Steve Benen is skceptical of an idea like this for many of the same reasons that I am, but John Cole mistermix is sympathetic and seems to think this could be a job for a Media Matters type organization:

People do call out McCain and others all the time, but it’s in specific blog posts or articles. There’s no central repository of the ridiculous predictions that he and others have made about DADT and a host of other issues, so lazy journalists with no memory have to do some work to point out that McCain and others have been consistently wrong throughout their careers.

Perhaps Media Matters or a similar group could start an accountability wiki that focuses on the wrongness of establishment types. Take the top 20 guests from Sunday morning shows over the past ten years, pick a dozen or so issues, and tell us how many they got right.

It would be an interesting project perhaps, but I’m not sure that it’s a resource that anyone outside of bloggers who like to spend time picking apart the ridiculously stupid things that commentators from the left and the right say on cable television.  Most Americans aren’t going to take the time to find out how accurate someone like Ed Schultz or Sean Hannity was, largely because most of the people that watch shows like that don’t care about accuracy, they watch the shows because it presents them with a worldview that they agree with. Similarly, the networks aren’t going to care all that much because they thrive on controversy and conflict far more than they do on reasoned analysis of important political issues. If you’re watching Fox News and MSNBC expecting that you’re going to be sadly disappointed in nearly every case, and CNN doesn’t do a much better job most of the time.

Furthermore, it’s worth noting that these pundits who appear on cable, and on the Sunday programs, aren’t being asked on their to provide a recitation of facts as if they were a journalist, they’re being invited on to express their opinion. Most of the time, the predictions they make are quite obviously their opinions, not some kind of grand statement of fact. Since everything is being expressed in the form of so-called “opinion journalism,” it’s really hard to say that they were objectively wrong except in the most extreme cases.

Now, there are some situations where pundits deserve to be called out, and perhaps more. The predictions of DADT opponents is wrong, but some of the most egregious examples come in the area of financial “news” where you have a guy like Jim Cramer who was telling people one week before Bear Sterns collapsed in 2008 that the company was still a good investment even while others were sending warning signals. Cramer still has a show on CNBC, and appears regularly on NBC and MSNBC as a financial commentator. With someone like that, who some people apparently still turn to for financial advice, one would think a warning label stamped squarely on the forehead is necessary.

In the end, though,  this strikes me as a job for the marketplace of ideas. If independent people continually call out these people then eventually someone is going to listen.

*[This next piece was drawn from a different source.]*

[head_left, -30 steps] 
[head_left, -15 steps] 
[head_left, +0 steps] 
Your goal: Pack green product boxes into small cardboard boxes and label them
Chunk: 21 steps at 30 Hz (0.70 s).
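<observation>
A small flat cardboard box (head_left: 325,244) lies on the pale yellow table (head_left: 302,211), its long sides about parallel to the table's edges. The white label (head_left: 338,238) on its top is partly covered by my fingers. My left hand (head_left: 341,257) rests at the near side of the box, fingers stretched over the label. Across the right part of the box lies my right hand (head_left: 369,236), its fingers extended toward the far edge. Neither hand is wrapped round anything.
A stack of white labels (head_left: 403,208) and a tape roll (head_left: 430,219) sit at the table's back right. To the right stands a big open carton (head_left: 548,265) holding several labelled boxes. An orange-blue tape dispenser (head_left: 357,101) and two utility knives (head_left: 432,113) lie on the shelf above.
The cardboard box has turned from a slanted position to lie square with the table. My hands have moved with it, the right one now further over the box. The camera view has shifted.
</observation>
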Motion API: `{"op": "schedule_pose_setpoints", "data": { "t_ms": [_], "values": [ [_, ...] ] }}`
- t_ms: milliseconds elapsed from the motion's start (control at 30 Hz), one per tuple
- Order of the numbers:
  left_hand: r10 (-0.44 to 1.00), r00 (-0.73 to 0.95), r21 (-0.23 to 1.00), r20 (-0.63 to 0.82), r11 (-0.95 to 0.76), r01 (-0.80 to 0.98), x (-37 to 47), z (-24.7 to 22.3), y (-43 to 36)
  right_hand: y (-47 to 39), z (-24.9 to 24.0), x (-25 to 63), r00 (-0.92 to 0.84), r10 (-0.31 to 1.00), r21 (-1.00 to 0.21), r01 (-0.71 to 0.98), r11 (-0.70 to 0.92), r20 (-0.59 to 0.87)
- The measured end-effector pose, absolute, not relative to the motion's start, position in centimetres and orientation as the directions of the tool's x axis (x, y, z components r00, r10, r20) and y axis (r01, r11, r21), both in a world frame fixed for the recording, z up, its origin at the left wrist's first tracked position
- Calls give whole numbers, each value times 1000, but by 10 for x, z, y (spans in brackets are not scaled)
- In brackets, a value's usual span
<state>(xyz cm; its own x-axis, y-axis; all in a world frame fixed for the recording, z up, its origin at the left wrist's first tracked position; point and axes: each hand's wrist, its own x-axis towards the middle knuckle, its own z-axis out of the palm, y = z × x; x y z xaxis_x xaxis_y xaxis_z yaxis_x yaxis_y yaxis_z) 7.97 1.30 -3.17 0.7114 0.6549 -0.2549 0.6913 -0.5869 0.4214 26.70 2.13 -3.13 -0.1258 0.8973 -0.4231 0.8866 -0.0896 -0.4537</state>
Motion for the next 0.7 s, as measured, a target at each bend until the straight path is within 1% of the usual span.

FILED UNDER: US Politics, , , , , , , , , , , , , ,
Doug Mataconis
About Doug Mataconis
Doug Mataconis held a B.A. in Political Science from Rutgers University and J.D. from George Mason University School of Law. He joined the staff of OTB in May 2010 and contributed a staggering 16,483 posts before his retirement in January 2020. He passed far too young in July 2021.

Comments

  1. Hey Norm says:

    Look – of we are going to start holding people accountable we are going to have to hold the entire Republican Party accountable.
    The IMF is out with a report that says Inequality…which is the aim of every GOP policy and has been remarkably effective for 30 years…actually restricts growth.
    So everything we have been hearing from that side of the aisle since the days of Reagan is bunk. And no one agrees more…they should be called on it. Now. And loudly.
    http://www.imf.org/external/pubs/ft/fandd/2011/09/berg.htm

  2. Hey Norm says:

    Key take-away from link above:

    “…The analysis calls to mind the developing country debt crises of the 1980s and the resulting “lost decade” of slow growth and painful adjustment. That experience brought home the fact that sustainable economic reform is possible only when its benefits are widely shared. In the face of the current global economic turmoil and the need for difficult economic adjustment and reform in many countries, it would be better if these lessons were remembered rather than relearned…”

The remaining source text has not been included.